Mr Liney said that the decision will be made so late that “even if they say on 3 May all of Europe is going to be green,” he would not try to run the planned programme for that month.

“Say they say on 3 May all of Europe is green, the whole of Europe is open. I’ve still lost all of May.”

“You can’t run a business on speculation in the media as to which countries will be green,” he said. Mr Liney called for “a very clear list of countries” to be revealed, with all the key western European destinations on the green list.

“Our customer tell us that amber is a meaningless status. If the government says ‘amber’ they won’t go.”

Great Rail Journeys caters mainly for older travellers, and the vast majority of customers will have had both coronavirus vaccinations by the summer.

“People are not putting down money to go to Europe this summer. They are in this strange world. They’re neither in not out. 

“They’re very nervous. They don’t want to get stuck in some crazy quarantine situation.

“What they saw last year were those grandstanding weekly announcements where countries just went into quarantine overnight.”

In a bid to reduce the chance of holidaymakers being caught by a change in status, the government has promised a “green watchlist” of countries that are at risk of changing to amber or red.

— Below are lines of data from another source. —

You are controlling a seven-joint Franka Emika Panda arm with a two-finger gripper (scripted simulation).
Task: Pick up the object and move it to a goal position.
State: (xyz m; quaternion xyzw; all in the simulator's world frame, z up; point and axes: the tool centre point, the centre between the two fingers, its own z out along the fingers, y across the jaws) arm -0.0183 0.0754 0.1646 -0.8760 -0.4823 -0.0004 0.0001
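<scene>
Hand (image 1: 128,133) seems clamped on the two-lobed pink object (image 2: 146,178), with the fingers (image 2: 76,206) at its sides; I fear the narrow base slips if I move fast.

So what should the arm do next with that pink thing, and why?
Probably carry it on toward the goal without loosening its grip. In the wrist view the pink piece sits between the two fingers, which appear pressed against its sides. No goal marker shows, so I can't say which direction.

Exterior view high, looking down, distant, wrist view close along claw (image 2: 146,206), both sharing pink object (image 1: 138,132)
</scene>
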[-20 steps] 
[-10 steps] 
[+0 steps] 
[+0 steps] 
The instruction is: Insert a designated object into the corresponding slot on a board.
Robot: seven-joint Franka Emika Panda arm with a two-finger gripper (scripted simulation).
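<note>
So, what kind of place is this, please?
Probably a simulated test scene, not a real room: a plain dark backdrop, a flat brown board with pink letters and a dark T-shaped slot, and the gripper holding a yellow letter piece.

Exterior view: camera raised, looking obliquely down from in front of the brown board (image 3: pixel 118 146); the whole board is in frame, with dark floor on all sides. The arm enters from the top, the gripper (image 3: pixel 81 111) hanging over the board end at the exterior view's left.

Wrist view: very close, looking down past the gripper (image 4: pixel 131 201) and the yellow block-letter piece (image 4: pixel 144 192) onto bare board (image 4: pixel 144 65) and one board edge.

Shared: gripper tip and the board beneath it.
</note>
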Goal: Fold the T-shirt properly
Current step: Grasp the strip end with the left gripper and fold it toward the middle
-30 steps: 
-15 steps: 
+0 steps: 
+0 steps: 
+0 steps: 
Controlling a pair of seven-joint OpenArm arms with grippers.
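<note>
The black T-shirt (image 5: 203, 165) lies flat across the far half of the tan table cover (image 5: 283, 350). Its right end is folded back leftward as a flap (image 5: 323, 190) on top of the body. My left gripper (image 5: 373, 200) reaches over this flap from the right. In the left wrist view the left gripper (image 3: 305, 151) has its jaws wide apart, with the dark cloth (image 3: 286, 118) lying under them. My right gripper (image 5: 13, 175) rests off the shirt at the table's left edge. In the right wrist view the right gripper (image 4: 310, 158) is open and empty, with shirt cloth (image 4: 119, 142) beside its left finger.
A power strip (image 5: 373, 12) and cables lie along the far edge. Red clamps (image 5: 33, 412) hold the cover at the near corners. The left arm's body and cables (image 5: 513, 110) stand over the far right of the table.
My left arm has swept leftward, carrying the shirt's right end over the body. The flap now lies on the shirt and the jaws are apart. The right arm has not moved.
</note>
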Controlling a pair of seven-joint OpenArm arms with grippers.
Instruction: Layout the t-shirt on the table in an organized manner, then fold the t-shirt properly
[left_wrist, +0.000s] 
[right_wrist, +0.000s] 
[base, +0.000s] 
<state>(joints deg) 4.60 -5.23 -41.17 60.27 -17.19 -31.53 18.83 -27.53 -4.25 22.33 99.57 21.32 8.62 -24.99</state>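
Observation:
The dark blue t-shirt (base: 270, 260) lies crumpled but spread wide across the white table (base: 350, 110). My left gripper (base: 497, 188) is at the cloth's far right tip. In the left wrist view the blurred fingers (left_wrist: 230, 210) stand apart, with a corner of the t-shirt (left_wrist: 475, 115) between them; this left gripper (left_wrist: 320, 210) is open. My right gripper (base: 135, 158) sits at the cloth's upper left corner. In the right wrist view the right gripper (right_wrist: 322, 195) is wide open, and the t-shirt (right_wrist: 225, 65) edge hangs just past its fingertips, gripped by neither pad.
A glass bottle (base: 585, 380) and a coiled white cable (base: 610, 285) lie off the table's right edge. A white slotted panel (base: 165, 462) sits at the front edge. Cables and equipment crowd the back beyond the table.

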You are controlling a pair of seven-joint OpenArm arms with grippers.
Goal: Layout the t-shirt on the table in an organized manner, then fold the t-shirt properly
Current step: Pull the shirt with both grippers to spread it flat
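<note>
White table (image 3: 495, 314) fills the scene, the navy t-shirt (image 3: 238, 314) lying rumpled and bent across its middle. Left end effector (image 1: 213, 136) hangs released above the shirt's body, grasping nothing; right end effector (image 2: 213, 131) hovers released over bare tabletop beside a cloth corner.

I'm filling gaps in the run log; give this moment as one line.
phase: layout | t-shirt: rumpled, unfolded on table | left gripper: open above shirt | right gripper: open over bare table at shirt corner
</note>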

Mr Liney also called for the price of tests for returning holidaymakers to be cut. “Someone somewhere is making a vast amount of money on testing,” he said.

The last time Great Rail Journeys made any money, he said, was in October 2019.

“We had almost no business at all last summer, and what we did run was UK – about five or 10 per cent of our business,” said the chief executive.

During the coronavirus pandemic, operators of international rail journeys face significant obstacles because of the number of frontiers they cross.

A “Glacier Express and Rhine Cruise” trip offered by Great Rail Journeys next month includes Belgium, France, Germany, the Netherlands and Switzerland. It uses Eurostar, which is currently operating only two trains per day and heavily in debt.